## ACTION ITEM
Search the listing for the word "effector" and copy every line where it turns up.

## MATERIAL PROVIDED
________________________________________

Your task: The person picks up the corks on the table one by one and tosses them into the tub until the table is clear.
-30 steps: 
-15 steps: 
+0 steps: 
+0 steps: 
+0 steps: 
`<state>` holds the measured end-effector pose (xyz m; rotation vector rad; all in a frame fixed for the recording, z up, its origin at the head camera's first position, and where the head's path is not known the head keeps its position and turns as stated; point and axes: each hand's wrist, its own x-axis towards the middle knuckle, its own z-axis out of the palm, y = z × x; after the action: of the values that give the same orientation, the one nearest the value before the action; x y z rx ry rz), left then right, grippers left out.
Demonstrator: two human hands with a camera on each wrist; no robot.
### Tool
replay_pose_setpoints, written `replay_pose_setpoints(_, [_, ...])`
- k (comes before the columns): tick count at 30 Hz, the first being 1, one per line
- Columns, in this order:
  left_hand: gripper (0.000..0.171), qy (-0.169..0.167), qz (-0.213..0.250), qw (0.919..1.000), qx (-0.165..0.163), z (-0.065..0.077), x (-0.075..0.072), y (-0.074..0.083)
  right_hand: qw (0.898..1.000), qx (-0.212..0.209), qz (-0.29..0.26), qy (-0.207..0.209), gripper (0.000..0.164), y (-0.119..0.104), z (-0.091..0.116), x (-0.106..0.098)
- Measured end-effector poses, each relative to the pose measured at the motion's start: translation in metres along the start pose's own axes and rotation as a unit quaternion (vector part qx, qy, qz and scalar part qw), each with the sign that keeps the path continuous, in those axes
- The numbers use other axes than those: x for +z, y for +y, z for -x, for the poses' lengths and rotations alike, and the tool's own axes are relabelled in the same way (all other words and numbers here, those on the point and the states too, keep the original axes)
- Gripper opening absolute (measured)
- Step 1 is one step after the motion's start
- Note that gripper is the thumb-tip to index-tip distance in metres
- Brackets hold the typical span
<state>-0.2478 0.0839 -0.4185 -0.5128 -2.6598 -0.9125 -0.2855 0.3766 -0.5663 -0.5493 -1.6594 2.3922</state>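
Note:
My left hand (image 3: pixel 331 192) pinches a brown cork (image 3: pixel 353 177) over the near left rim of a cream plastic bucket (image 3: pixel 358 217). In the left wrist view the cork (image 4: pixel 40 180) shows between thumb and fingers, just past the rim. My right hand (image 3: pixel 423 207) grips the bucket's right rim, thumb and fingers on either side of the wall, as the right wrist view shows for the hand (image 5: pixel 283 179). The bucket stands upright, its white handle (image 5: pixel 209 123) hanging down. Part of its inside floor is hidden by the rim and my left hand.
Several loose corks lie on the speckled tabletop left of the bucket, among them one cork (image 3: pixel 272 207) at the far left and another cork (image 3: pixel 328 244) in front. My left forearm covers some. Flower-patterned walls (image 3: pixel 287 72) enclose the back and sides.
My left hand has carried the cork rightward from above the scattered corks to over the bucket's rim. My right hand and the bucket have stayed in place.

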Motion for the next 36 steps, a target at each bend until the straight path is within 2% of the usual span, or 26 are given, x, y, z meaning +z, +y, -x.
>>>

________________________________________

## RESULT FOR THIS TASK
`<state>` holds the measured end-effector pose (xyz m; rotation vector rad; all in a frame fixed for the recording, z up, its origin at the head camera's first position, and where the head's path is not known the head keeps its position and turns as stated; point and axes: each hand's wrist, its own x-axis towards the middle knuckle, its own z-axis out of the palm, y = z × x; after the action: of the values that give the same orientation, the one nearest the value before the action; x y z rx ry rz), left then right, grippers left out.
- Measured end-effector poses, each relative to the pose measured at the motion's start: translation in metres along the start pose's own axes and rotation as a unit quaternion (vector part qx, qy, qz and scalar part qw), each with the sign that keeps the path continuous, in those axes

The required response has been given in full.